Data excerpt
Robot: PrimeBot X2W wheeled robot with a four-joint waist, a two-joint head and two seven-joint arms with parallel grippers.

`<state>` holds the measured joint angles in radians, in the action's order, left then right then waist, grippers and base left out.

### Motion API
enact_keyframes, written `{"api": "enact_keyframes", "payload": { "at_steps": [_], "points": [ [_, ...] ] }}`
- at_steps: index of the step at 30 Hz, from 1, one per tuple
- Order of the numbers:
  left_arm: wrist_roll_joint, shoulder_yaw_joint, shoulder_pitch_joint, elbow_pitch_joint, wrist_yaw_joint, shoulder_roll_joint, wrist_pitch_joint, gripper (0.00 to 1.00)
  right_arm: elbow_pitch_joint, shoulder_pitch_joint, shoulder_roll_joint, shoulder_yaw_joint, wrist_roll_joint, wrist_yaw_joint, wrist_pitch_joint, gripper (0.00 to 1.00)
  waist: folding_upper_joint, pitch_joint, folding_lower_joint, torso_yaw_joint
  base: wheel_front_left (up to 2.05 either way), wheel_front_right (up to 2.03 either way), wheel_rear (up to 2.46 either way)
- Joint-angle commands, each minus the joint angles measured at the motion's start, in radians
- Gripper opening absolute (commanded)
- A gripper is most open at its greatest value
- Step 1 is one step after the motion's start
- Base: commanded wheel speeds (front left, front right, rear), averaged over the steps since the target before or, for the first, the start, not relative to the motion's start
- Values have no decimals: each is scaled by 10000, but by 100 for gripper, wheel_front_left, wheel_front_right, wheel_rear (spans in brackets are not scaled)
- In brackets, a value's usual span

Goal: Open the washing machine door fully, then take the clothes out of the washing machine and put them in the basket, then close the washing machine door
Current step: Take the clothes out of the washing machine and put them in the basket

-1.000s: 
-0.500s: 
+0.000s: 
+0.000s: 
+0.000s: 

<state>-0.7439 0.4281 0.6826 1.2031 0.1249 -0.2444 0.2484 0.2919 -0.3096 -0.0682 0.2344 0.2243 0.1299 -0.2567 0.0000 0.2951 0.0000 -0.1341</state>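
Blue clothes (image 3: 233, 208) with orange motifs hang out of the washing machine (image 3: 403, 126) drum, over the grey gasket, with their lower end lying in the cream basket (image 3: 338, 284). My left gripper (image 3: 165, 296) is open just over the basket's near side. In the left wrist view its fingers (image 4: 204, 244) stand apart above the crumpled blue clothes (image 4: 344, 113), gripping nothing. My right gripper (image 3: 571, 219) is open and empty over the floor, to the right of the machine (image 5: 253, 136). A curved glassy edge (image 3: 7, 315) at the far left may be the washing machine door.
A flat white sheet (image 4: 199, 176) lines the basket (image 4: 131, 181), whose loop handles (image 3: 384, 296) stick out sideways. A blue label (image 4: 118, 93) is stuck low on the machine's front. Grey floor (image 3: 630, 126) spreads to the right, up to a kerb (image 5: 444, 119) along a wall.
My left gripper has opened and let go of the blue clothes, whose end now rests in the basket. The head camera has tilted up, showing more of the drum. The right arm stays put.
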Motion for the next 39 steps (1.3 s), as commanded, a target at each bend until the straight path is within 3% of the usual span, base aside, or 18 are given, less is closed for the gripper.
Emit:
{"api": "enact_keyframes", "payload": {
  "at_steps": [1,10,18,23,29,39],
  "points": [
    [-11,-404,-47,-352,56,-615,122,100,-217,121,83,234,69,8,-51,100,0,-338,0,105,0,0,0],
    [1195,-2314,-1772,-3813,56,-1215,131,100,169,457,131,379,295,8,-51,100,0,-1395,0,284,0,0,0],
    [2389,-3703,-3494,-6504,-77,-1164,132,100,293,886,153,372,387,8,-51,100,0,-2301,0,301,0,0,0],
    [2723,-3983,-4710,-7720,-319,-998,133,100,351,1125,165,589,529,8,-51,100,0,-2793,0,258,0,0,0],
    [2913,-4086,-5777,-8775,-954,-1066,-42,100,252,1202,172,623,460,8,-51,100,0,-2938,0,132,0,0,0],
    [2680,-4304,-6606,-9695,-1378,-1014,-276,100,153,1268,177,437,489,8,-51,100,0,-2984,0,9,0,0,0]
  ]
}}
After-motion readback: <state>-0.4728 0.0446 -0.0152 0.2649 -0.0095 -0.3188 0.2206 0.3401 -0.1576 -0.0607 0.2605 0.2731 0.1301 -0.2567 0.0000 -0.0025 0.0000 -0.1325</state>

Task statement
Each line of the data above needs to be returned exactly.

Task answer
Robot: PrimeBot X2W wheeled robot with a four-joint waist, a two-joint head and two seven-joint arms with parallel grippers.

`<state>` holds the measured joint angles in radians, in the action's order, left then right then waist, grippers and base left out.

### Motion API
enact_keyframes, written `{"api": "enact_keyframes", "payload": { "at_steps": [_], "points": [ [_, ...] ] }}`
- at_steps: index of the step at 30 Hz, from 1, one per tuple
- Order of the numbers:
  left_arm: wrist_roll_joint, shoulder_yaw_joint, shoulder_pitch_joint, elbow_pitch_joint, wrist_yaw_joint, shoulder_roll_joint, wrist_pitch_joint, gripper (0.00 to 1.00)
  right_arm: elbow_pitch_joint, shoulder_pitch_joint, shoulder_roll_joint, shoulder_yaw_joint, wrist_roll_joint, wrist_yaw_joint, wrist_pitch_joint, gripper (0.00 to 1.00)
  waist: folding_upper_joint, pitch_joint, folding_lower_joint, torso_yaw_joint
  base: wheel_front_left (up to 2.05 either way), wheel_front_right (up to 2.03 either way), wheel_rear (up to 2.46 either way)
- Joint-angle commands, each minus the joint angles measured at the motion's start, in radians
- Gripper opening absolute (commanded)
- A gripper is most open at its greatest value
- Step 1 is one step after the motion's start
- Base: commanded wheel speeds (front left, front right, rear), averaged over the steps since the target before or, for the first, the start, not relative to the motion's start
- Values have no decimals: each is scaled by 10000, but by 100 for gripper, wheel_front_left, wheel_front_right, wheel_rear (spans in brackets are not scaled)
- In brackets, a value's usual span

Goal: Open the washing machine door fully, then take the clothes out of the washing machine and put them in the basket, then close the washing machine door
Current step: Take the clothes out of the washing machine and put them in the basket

-1.000s: 
-0.500s: 
+0.000s: 
+0.000s: 
+0.000s: 

<state>-0.7439 0.4281 0.6826 1.2031 0.1249 -0.2444 0.2484 0.2919 -0.3096 -0.0682 0.2344 0.2243 0.1299 -0.2567 0.0000 0.2951 0.0000 -0.1341</state>
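Blue clothes (image 3: 233, 208) with orange motifs hang out of the washing machine (image 3: 403, 126) drum, over the grey gasket, with their lower end lying in the cream basket (image 3: 338, 284). My left gripper (image 3: 165, 296) is open just over the basket's near side. In the left wrist view its fingers (image 4: 204, 244) stand apart above the crumpled blue clothes (image 4: 344, 113), gripping nothing. My right gripper (image 3: 571, 219) is open and empty over the floor, to the right of the machine (image 5: 253, 136). A curved glassy edge (image 3: 7, 315) at the far left may be the washing machine door.
A flat white sheet (image 4: 199, 176) lines the basket (image 4: 131, 181), whose loop handles (image 3: 384, 296) stick out sideways. A blue label (image 4: 118, 93) is stuck low on the machine's front. Grey floor (image 3: 630, 126) spreads to the right, up to a kerb (image 5: 444, 119) along a wall.
My left gripper has opened and let go of the blue clothes, whose end now rests in the basket. The head camera has tilted up, showing more of the drum. The right arm stays put.
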Motion for the next 39 steps (1.3 s), as commanded, a target at each bend until the straight path is within 3% of the usual span, base aside, or 18 are given, less is closed for the gripper.
Emit:
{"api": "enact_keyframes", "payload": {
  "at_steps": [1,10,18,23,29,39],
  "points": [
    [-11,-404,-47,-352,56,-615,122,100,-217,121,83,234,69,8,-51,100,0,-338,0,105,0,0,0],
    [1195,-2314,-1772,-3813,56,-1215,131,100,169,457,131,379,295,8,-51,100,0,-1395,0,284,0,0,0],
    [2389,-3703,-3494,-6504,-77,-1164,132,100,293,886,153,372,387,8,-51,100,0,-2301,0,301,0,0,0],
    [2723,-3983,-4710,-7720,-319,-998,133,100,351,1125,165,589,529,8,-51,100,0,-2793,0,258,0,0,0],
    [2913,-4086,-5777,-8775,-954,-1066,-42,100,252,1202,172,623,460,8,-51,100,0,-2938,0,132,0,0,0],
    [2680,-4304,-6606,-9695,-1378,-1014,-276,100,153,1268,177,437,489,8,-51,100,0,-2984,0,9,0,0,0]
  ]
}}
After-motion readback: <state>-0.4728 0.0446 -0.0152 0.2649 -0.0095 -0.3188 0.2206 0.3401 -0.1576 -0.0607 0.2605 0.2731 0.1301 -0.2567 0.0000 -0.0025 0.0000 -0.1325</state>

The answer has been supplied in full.